WHAT THE TASK ASKS: Every line from the one with "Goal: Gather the" to the one with "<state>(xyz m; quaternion", including those two, is to be copied exactly; all other lines of the entries below are left out.

MATERIAL FOR THIS EXERCISE:
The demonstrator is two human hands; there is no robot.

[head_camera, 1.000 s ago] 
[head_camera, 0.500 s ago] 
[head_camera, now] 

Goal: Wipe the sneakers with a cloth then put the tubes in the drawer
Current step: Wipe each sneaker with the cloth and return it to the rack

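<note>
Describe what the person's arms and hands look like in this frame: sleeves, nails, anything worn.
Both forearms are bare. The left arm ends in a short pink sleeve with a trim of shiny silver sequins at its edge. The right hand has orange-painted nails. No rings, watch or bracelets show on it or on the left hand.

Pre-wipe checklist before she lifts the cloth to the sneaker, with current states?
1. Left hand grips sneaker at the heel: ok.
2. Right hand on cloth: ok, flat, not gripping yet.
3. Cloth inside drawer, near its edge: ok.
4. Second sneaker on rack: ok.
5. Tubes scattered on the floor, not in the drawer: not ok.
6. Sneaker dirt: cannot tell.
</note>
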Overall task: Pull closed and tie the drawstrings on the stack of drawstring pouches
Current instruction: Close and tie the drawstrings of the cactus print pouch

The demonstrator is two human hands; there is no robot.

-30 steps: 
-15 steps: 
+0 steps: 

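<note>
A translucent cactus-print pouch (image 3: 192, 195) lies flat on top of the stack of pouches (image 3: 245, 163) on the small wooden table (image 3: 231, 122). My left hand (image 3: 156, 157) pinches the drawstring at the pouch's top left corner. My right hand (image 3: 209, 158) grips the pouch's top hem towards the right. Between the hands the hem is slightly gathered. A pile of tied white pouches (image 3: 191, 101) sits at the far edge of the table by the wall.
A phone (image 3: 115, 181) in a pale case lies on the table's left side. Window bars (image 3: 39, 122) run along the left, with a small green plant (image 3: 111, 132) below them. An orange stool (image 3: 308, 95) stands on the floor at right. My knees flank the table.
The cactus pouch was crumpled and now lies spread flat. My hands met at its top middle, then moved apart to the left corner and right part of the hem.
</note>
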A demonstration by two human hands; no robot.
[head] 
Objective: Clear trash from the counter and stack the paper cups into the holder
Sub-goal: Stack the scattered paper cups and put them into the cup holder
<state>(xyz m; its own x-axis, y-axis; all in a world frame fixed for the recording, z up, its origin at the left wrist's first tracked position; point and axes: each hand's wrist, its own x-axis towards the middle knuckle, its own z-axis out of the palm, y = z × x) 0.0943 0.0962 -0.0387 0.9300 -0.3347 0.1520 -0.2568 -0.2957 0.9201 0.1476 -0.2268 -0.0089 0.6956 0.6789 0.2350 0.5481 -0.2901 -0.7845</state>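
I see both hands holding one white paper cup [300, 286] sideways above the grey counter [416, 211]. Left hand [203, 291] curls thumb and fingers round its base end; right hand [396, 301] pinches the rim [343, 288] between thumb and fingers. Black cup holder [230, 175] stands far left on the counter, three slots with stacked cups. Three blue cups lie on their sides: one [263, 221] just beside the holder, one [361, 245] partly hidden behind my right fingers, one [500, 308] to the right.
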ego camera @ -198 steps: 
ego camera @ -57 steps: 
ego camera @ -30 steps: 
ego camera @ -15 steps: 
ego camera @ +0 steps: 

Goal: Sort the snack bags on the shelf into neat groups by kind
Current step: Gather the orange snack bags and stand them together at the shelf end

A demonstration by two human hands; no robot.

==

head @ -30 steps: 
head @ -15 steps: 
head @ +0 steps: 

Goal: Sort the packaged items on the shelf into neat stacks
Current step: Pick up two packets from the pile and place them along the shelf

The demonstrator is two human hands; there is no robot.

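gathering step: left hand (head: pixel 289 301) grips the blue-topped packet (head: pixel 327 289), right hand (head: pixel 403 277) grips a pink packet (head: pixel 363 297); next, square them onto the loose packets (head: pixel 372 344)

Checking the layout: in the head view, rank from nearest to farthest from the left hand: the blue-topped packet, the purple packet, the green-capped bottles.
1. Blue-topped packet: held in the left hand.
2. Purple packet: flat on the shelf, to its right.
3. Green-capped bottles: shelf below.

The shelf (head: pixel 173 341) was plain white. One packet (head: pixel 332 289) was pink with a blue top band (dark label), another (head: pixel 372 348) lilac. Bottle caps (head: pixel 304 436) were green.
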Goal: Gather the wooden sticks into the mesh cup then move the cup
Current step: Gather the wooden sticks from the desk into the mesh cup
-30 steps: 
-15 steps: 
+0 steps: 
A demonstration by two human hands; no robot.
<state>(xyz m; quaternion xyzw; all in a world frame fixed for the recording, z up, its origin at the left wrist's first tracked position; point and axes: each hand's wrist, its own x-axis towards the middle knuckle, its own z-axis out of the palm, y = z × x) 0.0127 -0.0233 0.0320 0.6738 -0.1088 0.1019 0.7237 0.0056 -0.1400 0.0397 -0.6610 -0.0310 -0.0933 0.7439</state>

RESPONSE TO THIS EXERCISE:
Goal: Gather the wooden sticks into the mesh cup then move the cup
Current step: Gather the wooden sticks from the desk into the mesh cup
-30 steps: 
-15 steps: 
+0 steps: 
A demonstration by two human hands; no robot.
<state>(xyz m; quaternion xyzw; all in a world frame fixed for the recording, z up, its origin at the left wrist's first tracked position; point and axes: each hand's wrist, its own x-axis towards the middle knuckle, its own z-axis out of the palm, y = z × x) 0.0127 -0.0233 0.0320 0.6738 -0.1088 0.1019 0.7237 0.0056 -0.1400 0.0397 -0.6610 -0.0310 -0.0933 0.7439</state>

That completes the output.